There is a quiet strength in learning to bend. If you never bend, you stay stiff, and one day, when life finally demands flexibility, you risk breaking instead. Joint family life, with all its chaos, noise, love, and friction, has been one of my greatest teachers in how to bend without losing myself.

“BLESSED ARE THE hearts, THAT CAN bend; THEY SHALL NEVER BE BROKEN”

Albert Camus

Its like one day you start happily doing things that you never thought you would and that is what it means to be a family I guess !

Sure I am grateful, sure I was blessed with so much support but let me tell you that support doesn’t show up in a day, every single person makes some adjustments and learn to be inclusive over the years to create that support.

And when you are always at home, it takes double the energy and courage 🙂

Like Mahesh always tells me “To come together is easy, to leave and get in to different directions is super easy but being there and living it up with all your differences is what takes courage”.

I take genuine pride in the fact that our family and extended family chose to live together for seven years in a country that is deeply individualistic and obsessed with personal space and independence. I am especially grateful to my brother‑in‑law, Neil Khot, for planting that idea in the first place—and now watching him take that same spirit of community and responsibility into public service, running for Congress from Illinois’ 8th District, makes it feel even more meaningful (you can read more about his journey https://neilforcongress.com/

I’m proud of the moments we created in that shared home—festivals, parties, random outings, kids running around, and of course food, which somehow became our way of marking everything: good news, bad news, wellness, illness, all of it found its way back to the dining table.

I will always be thankful for the experience of living with so many people, from childhood and then again later in life, especially in a time when many of us struggle to get along even with the person in the next room. We say goodbye to one relationship, then the next, and the next, because “this one also isn’t good for us,” and eventually we land on social media looking for connection that feels perfect—because it demands no adjustment, no accommodation, no real effort—while giving us the illusion of thousands of people who seem to be “just like us.”

On a lighter note, we Khot(s) were like a real‑life episode of Dekh Bhai Dekh (that 90s DD National sitcom)—every character with a different nature, a different flavour, kids included, and someone or the other always in action.

When I talk about family and support, I cannot not talk about this one woman I’ll always be grateful for. Mahesh lovingly calls her “Dolby” (as loud as a Dolby sound system), and even in her late sixties she has the energy to outwalk most twenty‑year‑olds and the sharpness to give any corporate woman a run for her money.

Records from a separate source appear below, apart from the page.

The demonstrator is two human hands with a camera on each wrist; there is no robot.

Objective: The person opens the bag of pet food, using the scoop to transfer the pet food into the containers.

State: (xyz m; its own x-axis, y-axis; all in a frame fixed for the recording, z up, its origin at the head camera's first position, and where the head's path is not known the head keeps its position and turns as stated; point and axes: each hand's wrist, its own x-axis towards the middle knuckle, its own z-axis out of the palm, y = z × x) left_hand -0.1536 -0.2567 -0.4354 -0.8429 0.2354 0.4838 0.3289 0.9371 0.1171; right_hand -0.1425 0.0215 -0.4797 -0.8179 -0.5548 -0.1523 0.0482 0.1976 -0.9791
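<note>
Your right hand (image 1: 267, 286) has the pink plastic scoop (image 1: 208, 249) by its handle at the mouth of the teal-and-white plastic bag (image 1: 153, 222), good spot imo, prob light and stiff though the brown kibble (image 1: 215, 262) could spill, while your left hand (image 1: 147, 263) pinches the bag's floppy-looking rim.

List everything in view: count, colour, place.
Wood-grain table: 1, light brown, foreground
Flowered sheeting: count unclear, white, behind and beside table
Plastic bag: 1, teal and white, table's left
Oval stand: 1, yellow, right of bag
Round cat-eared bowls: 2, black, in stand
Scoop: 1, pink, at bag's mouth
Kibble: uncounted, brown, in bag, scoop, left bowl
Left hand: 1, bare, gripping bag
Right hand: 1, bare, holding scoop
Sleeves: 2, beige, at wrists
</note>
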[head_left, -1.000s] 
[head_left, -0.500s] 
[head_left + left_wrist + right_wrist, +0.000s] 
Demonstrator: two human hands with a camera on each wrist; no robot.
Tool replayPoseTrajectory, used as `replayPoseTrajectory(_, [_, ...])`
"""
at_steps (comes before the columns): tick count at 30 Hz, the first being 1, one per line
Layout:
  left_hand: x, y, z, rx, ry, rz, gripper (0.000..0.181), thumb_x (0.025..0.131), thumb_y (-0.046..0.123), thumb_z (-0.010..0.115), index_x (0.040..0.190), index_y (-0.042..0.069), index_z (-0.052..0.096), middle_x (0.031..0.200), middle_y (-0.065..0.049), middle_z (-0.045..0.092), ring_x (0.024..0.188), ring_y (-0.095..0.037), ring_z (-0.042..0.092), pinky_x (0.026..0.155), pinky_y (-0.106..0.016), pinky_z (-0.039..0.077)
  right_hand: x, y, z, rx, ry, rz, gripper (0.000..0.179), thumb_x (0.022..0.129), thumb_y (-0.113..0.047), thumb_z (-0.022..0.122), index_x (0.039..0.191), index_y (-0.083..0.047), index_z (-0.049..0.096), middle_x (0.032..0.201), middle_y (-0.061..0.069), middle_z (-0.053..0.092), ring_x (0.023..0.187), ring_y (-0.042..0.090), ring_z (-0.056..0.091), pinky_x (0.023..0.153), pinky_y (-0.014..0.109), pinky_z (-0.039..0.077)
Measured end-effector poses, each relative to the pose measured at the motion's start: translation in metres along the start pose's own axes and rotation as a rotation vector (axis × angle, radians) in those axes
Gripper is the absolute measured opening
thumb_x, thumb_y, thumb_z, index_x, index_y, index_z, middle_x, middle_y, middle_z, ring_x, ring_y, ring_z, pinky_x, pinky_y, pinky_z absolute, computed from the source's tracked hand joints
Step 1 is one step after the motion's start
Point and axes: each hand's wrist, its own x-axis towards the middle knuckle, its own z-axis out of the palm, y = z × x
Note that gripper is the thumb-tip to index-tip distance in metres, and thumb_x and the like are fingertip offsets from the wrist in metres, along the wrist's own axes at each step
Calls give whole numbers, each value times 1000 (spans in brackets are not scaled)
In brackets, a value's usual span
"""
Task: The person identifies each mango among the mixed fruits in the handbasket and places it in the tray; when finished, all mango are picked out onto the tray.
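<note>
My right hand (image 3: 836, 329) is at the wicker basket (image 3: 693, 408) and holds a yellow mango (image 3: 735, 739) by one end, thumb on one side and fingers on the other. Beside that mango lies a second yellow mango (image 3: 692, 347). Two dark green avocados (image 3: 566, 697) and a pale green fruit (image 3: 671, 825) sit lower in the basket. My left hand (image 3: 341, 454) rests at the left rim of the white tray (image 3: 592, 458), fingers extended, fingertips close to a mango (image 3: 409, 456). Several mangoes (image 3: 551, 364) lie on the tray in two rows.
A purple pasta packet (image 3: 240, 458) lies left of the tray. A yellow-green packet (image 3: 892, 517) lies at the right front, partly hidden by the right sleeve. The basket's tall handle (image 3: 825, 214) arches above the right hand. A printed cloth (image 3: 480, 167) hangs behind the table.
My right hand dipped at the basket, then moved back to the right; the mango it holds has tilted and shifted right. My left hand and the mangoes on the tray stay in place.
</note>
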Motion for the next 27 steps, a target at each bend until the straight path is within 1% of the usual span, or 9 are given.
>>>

I loved sharing a kitchen with her, sewing with her, taking the kids to libraries and play areas with her, even jointly arguing with other moms who sometimes ganged up on us thanks to my super‑sweet yet naughty nephew. We’d chat with random people in the park and laugh over the silliest things. Thank you, Aunty, for being such a vibrant part of my life and for holding me up at a time when I honestly felt like my life was over.